According to coach Kingsley Jones, his amateurs in a professional world have “everything to gain and nothing to lose” against the three-time world champions.
“It’s a huge achievement to be here for the team and now we’re here we’ve got to be as competitive as we can,” he said.
At the top end of the World Cup scale are the Six Nations and Rugby Championship nations, with fully employed rugby professionals earning top dollar and playing year-round.
At the other end is former Wales international Jones, scrambling to get his Canadian side together for a brief period at rugby’s showcase event.
“Some of them had to compromise their jobs,” he said on the eve of Wednesday’s game against the All Blacks match in Oita, southern Japan.
“Nick Blevins, who played 12 the other night, he runs a business, a vegan food chain, and he’s had to take three months out and pay people to replace him.

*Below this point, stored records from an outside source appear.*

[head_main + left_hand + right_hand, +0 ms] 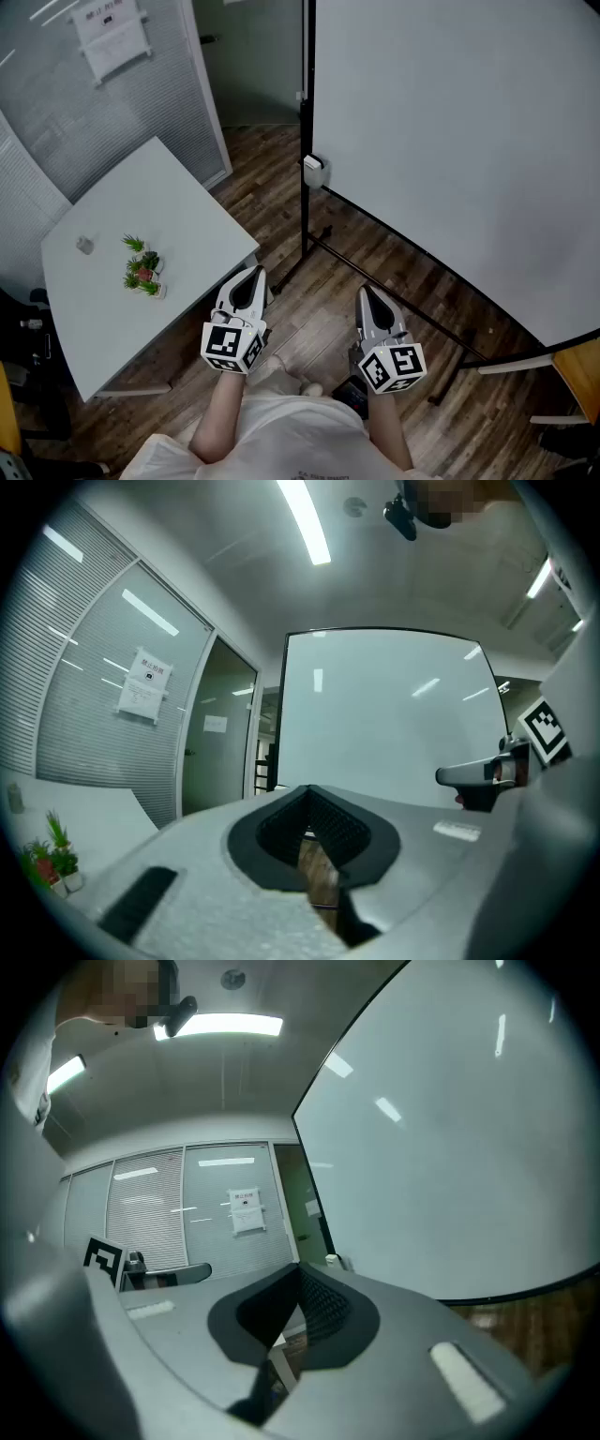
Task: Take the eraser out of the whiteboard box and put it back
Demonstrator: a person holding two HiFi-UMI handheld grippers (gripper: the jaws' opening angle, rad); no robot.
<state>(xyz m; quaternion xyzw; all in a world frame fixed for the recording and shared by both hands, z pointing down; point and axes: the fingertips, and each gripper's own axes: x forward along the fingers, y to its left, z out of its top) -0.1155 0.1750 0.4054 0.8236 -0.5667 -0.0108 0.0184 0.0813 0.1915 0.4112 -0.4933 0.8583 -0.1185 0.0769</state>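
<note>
Holding both tools level in front of the body, the person stands on a wooden floor (pixel 309 272) facing a large whiteboard (pixel 450 141). The left hand-held gripper (pixel 252 275) is closed with nothing in it. Its own view shows the two dark ribbed pads meeting at the tip, with only floor visible through the slit below. The right hand-held gripper (pixel 367 294) is likewise closed and empty, its pads pressed together. The two tools lie side by side, apart from each other, the left one at 9 o'clock of the right.

The whiteboard box (pixel 314 172) is a small white holder fixed at the left edge of the board, beside the dark upright of the stand (pixel 305 187). It sits at about 12 o'clock from the grippers and well apart from both. From here the eraser cannot be made out, so whether it lies inside cannot be told.

At 9 to 10 o'clock stands a white surface (pixel 178 216). It carries a small potted plant (pixel 142 268) and, at 9 o'clock of the plant, a small grey object (pixel 85 246).
</note>
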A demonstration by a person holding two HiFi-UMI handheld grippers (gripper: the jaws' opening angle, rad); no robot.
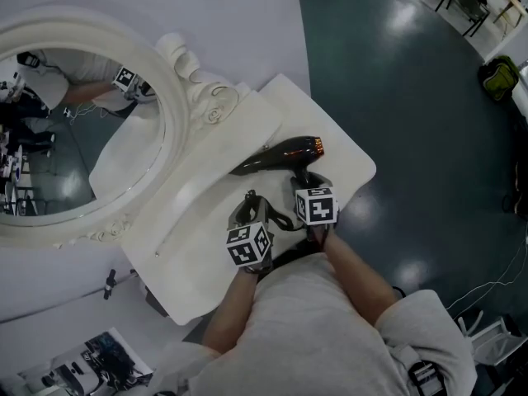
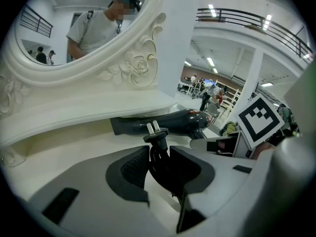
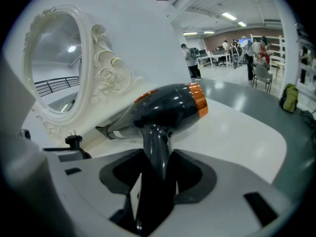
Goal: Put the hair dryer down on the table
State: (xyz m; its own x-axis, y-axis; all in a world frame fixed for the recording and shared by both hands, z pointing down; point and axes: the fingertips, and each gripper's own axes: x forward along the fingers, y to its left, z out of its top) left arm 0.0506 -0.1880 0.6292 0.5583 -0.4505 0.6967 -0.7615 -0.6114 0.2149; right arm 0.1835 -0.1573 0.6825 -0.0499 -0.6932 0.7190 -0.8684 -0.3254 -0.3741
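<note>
Lowering the dryer [image 3: 168, 107] level looks best — it hangs over the table [image 1: 351, 172] near its right edge, right gripper [image 3: 158, 169] clamped on its handle, left gripper [image 2: 159, 164] clamped on the plug [image 2: 156, 132] — release only once it rests.

The hair dryer [image 1: 279, 153] lies crosswise over the table [image 1: 351, 170], just ahead of both grippers. Its handle runs back between the jaws of the right gripper [image 1: 308, 180], and its nozzle points toward the left gripper's side. The left gripper [image 1: 247, 207] sits just beside the right one, on its left and slightly farther back. The plug [image 2: 156, 132] stands between its jaws, prongs up, just short of the nozzle. Beyond the dryer and out to the left stands the mirror [image 1: 169, 97], at the table's far edge. The floor [image 1: 412, 97] lies past the table on the right gripper's side.
</note>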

“There’s also Gordon McRorie, the nine, he works in HR. His employers have been good but they can’t give people three, four months off, so there are players who (have) the extra strain of leaving the job.”
For Jones, who has made a career out of rugby as a professional player and now as coach, he was stunned by what confronted him when he took left the Pro 14 Dragons in 2017 to coach Canada.
“It was a real eye-opener to see some of the challenges around getting players released” from their day jobs, he said, adding it compounded the difficulty of competing in the regional Americas Rugby Championship which runs over three months.
“Players simply can’t do it. They’ve got families, they’ve got jobs.”
The Canadians, who were whipped 79-15 the last time they faced the All Blacks at the 2011 World Cup, are undaunted at the prospect of an even bigger scoreline in Oita.
They also don’t agree that blowouts between the top sides and the minnows are bad for the game.
“It’s an opportunity to measure ourselves against a great team and great players,” said Jones, who believes his side will put up a better showing than they did first up in Japan against Italy when beaten 48-7.
For captain Tyler Ardron, the game was all about showing improvement.
“I only know how to approach a game one way and it’s the same I’ve done it ever since I started playing rugby. We review the last game and try to fix up things we did not well and we just try to get better,” he said.
“We are just going to try to put a performance in that we are proud of.” -AFP.